Eliot knew she'd been waiting impatiently for grandchildren. He'd never given it much thought, but suddenly his heart clenched painfully for the family he'd never have. He'd never sit in a favorite recliner across from Leanne or drape an arm about her shoulders in the comfortable, affectionate way of his mother and father. He'd never touch her rounded abdomen and feel his child moving beneath. Instead, he'd spend his days in the dead, suffocating walls of a cold prison or a mental institution.

He pulled his thoughts away from that direction. It served no purpose.
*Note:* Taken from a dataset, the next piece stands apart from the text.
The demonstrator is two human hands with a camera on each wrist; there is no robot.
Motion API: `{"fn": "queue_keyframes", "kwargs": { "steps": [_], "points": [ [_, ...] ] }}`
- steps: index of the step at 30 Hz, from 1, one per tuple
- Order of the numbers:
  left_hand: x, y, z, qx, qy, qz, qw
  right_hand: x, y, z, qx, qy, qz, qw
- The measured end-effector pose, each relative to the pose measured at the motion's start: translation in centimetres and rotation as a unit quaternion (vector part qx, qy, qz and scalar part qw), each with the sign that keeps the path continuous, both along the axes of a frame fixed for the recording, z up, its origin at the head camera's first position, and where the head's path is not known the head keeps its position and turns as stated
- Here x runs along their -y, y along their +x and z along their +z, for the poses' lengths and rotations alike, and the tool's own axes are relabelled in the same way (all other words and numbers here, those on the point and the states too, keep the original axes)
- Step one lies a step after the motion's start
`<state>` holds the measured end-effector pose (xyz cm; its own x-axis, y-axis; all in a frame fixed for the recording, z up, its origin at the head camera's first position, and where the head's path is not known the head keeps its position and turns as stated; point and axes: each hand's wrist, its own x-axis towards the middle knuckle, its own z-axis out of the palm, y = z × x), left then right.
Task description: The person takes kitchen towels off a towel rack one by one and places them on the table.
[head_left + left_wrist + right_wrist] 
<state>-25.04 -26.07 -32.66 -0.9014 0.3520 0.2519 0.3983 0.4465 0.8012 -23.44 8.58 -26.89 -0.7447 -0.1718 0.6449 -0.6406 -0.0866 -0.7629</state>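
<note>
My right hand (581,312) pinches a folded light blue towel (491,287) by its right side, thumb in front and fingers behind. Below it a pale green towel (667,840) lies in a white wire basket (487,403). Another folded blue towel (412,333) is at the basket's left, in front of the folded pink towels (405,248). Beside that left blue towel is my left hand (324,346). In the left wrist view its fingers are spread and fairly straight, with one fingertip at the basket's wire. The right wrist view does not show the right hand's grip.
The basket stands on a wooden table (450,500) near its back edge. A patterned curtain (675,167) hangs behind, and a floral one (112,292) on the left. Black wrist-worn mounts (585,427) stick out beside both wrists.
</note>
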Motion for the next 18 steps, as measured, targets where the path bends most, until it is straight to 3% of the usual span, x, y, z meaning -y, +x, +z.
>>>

He listened numbly while his mother detailed the latest news of family and friends and his father told about his latest fishing trip. Eliot answered questions about his own job.

Then there came a lull in the conversation.

"You said on the phone you wanted to talk to us about something important," his father prompted.

Eliot clasped his hands together and realized his fingers were cold. "Yes," he said. "I've discovered something I need to ask you about." He looked down at his hands, knowing things would never the same after he spoke. But they'd never be the same after Monday, anyway. "I've found out the truth about Edward."

His mother and father exchanged glances, and his father frowned, shifting uncomfortably. His mother nodded almost imperceptibly, and his father compressed his lips and sighed. "I'm sorry, Eliot," he said. "We should have told you a long time ago." He stopped, pulled off his glasses and rubbed his eyes.

"When you first came to us, you were in so much pain," his mother said. "Watching your family die must have been an awful experience, and you were so little, so helpless. We just wanted you to be happy and lead a normal life."

A normal life
. He couldn't tell them how far off course their dream for him had gone. They'd find out only too soon.

"When I started talking to Edward as though he was still around, you—" Eliot hesitated. Whatever these people had done had been out of love. He didn't want to call them liars, didn't want to say anything that would upset them.